## EXERCISE REQUIREMENTS
Lines in the listing below that contain the string "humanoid" are to be found and copied.

'''

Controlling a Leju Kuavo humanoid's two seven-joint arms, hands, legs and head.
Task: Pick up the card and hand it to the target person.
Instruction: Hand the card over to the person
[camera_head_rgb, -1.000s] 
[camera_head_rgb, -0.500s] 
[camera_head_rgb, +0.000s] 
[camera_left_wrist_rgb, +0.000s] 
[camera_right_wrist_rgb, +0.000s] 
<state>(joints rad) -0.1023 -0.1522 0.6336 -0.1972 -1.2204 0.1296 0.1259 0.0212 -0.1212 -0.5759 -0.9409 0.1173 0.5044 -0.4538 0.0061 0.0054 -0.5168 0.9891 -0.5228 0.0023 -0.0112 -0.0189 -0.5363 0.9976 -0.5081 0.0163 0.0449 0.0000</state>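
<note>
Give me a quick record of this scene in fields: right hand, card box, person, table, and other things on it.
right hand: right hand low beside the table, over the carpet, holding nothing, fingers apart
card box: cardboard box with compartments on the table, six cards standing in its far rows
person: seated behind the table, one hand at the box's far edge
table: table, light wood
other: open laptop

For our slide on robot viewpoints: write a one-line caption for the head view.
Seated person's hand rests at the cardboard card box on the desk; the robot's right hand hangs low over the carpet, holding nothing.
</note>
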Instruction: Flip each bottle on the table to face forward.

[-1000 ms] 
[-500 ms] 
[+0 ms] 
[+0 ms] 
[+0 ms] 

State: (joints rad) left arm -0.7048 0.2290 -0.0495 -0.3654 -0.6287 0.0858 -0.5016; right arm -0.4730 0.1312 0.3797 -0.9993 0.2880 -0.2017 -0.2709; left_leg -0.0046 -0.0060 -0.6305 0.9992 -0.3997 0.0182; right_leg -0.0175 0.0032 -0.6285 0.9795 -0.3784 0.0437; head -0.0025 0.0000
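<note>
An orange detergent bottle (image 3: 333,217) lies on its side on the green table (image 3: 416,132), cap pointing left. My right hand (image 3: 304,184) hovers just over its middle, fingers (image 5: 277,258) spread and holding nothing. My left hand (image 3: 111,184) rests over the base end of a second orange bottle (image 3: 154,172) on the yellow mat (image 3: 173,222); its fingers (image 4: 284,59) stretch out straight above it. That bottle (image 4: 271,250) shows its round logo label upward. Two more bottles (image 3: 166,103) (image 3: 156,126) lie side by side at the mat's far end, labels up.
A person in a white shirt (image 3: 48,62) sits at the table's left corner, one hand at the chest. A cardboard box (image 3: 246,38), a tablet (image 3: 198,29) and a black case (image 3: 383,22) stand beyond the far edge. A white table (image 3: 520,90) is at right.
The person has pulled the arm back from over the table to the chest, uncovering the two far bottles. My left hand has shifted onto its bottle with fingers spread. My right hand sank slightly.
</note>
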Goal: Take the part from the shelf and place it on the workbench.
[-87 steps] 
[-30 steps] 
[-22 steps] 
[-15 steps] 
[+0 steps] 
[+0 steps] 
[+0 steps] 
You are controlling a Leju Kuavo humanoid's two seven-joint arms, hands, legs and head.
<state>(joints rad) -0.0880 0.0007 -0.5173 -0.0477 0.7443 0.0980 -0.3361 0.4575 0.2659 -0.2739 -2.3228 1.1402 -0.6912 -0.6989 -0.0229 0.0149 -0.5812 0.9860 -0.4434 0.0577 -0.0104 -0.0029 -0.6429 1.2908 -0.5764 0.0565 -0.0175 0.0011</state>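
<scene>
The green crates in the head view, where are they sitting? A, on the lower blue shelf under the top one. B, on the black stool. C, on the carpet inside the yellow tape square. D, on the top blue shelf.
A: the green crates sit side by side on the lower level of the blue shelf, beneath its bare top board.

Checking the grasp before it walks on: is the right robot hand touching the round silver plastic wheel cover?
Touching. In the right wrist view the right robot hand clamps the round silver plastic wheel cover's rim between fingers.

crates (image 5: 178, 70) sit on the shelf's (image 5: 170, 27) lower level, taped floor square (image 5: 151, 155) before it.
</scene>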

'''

## EXERCISE ANSWER
Controlling a Leju Kuavo humanoid's two seven-joint arms, hands, legs and head.
You are controlling a Leju Kuavo humanoid's two seven-joint arms, hands, legs and head.

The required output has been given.